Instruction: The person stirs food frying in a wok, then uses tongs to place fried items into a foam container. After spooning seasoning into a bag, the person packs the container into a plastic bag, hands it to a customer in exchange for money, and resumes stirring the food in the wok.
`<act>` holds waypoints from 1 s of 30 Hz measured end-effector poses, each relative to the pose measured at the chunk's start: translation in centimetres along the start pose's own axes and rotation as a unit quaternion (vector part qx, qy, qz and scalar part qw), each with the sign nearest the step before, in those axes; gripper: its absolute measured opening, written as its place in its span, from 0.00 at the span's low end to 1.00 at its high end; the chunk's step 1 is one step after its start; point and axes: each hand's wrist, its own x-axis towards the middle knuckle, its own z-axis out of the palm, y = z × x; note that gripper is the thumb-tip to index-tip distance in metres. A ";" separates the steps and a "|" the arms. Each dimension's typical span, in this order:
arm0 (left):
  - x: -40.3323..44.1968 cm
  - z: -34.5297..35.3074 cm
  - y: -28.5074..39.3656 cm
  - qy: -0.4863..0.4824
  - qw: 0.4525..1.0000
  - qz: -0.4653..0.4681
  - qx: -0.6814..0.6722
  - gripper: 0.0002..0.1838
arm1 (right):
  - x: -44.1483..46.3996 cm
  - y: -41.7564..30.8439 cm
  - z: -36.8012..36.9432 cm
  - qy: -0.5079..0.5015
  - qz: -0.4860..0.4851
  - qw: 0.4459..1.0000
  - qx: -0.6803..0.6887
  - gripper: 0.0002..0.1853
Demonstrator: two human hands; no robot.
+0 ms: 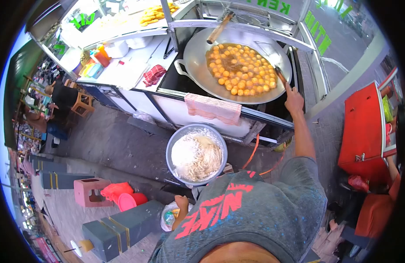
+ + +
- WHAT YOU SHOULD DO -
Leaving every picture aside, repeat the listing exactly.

- ANSWER SPACE -
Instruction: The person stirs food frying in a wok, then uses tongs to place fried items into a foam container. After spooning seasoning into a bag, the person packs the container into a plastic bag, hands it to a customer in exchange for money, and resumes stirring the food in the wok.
`<act>` holds waypoints from 1 s of 30 Hz measured end-effector poses, each relative to the pose measured at the chunk's start: translation in centimetres along the start pose's own axes and rotation as a unit quaternion (vector part qx, qy, qz and scalar part qw), each with the sign nearest the step before, in those axes; gripper: its absolute measured opening, written as its place in its span, from 0.00 at the span's low end to 1.00 at its high end; the chunk's step 1 is one step after its start; point and axes: each hand's wrist, its own x-axis towards the middle knuckle, its own z-axis out of the palm, y = z × x; note that gripper is the thumb-tip to index-tip distance in metres. A ";" separates the steps and a "|" the arms. Each dimension's typical span, in this order:
arm0 (left):
  - x: -40.3323..44.1968 cm
  - z: -34.5297..35.3074 cm
  - y: -28.5074..39.3656 cm
  - qy: -0.4863..0.4824
  - qw: 0.4525..1.0000
  - qz: -0.4653..0.4681
  - qx: -0.6814..0.6722
  - gripper: 0.0002..0.1838
arm1 (right):
  - x: -44.1483..46.3996 cm
  - y: -41.7564..30.8439 cm
  - z: -36.8012..36.9432 cm
  - qy: -0.5079..0.5015
  - qz: -0.4860..0.4851
  - qw: 0.4459..1.0000
  - qx: -0.6803..0.6887
  - gripper: 0.0002..0.1853
Demonstrator: two human hands; no robot.
+0 ms: 

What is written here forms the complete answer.